- [WHAT YOU NEED TO DO] Extract all lines in the data that contain the word "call".

- [STORED DATA]
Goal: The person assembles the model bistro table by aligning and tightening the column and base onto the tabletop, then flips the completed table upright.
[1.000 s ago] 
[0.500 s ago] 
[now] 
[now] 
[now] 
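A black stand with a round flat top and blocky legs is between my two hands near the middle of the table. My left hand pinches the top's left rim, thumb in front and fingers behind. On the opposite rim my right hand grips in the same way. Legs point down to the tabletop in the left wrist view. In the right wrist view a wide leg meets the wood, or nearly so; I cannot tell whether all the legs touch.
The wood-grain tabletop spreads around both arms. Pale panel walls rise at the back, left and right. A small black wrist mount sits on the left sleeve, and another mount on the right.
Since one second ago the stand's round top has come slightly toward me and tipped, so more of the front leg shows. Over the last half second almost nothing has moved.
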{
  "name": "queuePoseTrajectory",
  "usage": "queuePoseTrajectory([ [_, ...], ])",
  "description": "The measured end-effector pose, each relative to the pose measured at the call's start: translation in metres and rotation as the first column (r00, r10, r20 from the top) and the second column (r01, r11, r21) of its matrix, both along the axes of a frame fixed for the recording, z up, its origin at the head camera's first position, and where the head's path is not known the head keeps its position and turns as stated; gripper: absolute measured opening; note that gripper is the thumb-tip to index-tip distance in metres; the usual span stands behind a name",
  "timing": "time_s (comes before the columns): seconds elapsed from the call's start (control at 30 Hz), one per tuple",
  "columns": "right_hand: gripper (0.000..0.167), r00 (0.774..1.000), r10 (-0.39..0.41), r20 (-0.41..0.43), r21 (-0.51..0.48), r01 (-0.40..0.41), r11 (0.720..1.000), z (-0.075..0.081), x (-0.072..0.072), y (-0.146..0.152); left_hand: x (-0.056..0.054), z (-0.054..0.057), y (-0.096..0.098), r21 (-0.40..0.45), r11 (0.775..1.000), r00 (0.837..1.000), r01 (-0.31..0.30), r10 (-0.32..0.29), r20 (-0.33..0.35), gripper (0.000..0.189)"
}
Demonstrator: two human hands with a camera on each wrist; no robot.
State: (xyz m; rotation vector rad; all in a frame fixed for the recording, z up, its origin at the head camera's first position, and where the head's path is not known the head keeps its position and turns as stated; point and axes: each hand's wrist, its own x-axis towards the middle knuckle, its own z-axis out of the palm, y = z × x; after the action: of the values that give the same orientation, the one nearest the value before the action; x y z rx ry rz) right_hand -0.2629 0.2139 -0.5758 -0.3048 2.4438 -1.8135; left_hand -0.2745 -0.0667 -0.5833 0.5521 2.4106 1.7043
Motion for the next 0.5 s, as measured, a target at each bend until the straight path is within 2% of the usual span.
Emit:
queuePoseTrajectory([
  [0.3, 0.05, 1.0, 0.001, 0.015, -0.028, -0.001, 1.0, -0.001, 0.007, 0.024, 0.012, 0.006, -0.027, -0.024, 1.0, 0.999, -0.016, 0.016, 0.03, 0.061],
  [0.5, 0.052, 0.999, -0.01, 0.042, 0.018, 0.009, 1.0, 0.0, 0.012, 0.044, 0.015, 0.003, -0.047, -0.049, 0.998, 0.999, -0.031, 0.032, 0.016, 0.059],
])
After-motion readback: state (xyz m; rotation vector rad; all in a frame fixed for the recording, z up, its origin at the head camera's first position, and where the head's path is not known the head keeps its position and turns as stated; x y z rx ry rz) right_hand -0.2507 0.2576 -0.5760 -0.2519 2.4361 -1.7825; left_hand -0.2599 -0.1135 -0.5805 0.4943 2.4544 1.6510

- [SOLUTION]
  "description": "The measured end-effector pose, each relative to the pose measured at the call's start: translation in metres and rotation as the first column (r00, r10, r20 from the top) and the second column (r01, r11, r21) of its matrix, both along the axes of a frame fixed for the recording, z up, its origin at the head camera's first position, and where the head's path is not known the head keeps its position and turns as stated; gripper: absolute measured opening; note that gripper is the thumb-tip to index-tip distance in metres; the usual span stands behind a name",
  "timing": "time_s (comes before the columns): seconds elapsed from the call's start (control at 30 Hz), one per tuple",

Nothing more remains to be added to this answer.